◆ WHAT THE TASK REQUIRES: For each line below that contains the word "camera", make a copy.

[[ SOURCE DATA, beginning ]]

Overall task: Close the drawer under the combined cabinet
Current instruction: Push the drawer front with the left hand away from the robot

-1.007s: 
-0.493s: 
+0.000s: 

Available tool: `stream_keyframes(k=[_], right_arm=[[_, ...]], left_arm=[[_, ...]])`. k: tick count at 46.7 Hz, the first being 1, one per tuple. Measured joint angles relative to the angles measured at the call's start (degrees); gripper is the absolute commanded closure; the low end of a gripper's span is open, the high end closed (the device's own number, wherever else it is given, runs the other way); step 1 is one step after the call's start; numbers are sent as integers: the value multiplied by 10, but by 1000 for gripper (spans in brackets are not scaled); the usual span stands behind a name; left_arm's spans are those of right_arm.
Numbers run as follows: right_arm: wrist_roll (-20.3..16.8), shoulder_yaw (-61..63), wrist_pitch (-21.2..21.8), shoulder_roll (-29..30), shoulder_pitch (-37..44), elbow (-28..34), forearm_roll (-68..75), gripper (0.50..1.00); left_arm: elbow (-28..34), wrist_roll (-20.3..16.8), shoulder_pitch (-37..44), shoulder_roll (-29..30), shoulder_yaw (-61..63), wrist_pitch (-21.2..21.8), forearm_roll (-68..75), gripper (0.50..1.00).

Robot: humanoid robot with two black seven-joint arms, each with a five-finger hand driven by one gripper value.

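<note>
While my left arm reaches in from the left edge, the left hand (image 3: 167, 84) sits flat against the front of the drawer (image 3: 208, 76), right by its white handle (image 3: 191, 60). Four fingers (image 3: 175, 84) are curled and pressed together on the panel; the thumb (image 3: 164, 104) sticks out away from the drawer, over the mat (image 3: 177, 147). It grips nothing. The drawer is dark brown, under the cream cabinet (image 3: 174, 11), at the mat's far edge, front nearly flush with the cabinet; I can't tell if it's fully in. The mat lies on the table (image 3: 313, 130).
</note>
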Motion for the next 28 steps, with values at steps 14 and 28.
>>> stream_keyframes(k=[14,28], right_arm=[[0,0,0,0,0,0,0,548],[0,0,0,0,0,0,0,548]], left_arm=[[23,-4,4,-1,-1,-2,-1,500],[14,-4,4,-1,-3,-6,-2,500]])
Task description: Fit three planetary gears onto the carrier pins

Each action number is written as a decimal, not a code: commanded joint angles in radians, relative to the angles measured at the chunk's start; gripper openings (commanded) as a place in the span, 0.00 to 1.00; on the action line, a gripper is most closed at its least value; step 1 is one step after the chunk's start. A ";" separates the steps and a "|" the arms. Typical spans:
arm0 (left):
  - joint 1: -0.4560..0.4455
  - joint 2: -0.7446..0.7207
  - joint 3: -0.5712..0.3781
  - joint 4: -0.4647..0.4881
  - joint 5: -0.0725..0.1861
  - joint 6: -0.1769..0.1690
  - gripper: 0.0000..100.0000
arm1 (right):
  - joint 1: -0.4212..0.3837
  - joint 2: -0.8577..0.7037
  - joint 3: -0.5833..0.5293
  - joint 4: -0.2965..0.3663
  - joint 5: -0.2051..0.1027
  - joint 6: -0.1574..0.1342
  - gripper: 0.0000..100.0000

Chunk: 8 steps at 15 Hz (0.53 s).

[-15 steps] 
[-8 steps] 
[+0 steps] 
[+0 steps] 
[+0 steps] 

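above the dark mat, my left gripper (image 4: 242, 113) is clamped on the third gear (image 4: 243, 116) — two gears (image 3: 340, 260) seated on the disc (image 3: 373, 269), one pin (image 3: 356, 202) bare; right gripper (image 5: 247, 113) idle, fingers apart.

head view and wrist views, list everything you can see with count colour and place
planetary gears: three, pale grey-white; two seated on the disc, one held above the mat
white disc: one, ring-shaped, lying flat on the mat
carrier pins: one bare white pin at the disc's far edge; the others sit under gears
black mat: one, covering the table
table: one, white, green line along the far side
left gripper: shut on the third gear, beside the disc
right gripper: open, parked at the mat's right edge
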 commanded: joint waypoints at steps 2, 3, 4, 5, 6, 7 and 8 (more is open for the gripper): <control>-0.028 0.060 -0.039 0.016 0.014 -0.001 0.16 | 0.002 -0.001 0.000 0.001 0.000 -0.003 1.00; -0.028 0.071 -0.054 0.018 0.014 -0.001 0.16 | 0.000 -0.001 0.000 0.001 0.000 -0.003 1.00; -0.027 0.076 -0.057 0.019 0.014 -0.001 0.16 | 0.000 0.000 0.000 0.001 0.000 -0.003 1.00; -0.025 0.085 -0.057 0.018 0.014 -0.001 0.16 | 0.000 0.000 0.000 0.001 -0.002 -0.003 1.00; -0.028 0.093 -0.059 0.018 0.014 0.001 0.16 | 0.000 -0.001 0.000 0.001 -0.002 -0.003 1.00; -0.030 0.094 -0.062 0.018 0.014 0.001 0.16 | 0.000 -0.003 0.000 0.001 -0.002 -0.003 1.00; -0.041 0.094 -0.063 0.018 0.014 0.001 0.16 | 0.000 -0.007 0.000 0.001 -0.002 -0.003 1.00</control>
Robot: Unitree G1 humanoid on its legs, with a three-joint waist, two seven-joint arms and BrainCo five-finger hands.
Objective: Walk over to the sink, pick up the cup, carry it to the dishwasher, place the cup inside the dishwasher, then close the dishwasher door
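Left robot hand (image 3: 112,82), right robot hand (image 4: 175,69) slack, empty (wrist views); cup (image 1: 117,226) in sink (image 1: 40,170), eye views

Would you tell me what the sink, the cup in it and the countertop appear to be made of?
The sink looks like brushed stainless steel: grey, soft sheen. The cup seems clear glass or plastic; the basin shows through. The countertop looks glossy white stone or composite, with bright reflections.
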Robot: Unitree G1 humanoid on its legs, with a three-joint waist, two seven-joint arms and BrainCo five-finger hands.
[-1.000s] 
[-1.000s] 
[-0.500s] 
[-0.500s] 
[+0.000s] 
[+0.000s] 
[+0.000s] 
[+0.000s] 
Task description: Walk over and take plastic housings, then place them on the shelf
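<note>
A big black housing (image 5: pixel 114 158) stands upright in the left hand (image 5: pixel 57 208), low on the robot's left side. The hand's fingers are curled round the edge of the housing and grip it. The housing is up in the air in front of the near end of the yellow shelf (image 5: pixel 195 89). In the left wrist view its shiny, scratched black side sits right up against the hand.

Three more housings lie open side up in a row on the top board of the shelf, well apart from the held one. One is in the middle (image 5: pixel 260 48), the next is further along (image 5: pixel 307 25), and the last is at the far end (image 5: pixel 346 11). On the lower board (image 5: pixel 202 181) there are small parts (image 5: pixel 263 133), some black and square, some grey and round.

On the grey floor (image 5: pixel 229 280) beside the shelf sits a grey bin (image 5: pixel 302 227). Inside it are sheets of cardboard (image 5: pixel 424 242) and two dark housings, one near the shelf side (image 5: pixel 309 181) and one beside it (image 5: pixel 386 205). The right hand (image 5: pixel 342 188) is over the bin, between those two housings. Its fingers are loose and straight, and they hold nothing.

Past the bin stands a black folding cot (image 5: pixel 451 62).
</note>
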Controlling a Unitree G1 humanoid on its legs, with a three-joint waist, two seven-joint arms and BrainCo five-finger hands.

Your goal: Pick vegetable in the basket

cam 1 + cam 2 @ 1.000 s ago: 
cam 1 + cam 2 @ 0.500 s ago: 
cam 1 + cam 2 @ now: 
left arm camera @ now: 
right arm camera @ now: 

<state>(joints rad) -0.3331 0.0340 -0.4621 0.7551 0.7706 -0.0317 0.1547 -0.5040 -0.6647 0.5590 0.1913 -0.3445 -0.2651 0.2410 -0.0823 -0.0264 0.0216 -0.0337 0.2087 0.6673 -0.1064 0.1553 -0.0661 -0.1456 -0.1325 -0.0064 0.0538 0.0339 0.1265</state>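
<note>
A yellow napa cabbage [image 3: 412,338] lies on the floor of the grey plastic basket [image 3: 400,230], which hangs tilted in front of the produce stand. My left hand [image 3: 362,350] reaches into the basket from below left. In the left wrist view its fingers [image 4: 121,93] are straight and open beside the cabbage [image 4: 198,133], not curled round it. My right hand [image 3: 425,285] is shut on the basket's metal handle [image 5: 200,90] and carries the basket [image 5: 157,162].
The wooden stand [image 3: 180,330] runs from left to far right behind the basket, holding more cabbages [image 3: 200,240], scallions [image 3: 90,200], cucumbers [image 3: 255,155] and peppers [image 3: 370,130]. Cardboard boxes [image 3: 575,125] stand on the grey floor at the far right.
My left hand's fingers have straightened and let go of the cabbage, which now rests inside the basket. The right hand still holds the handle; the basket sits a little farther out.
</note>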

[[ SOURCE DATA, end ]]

◆ WRITTEN ANSWER:
left arm camera @ now: 
right arm camera @ now: 

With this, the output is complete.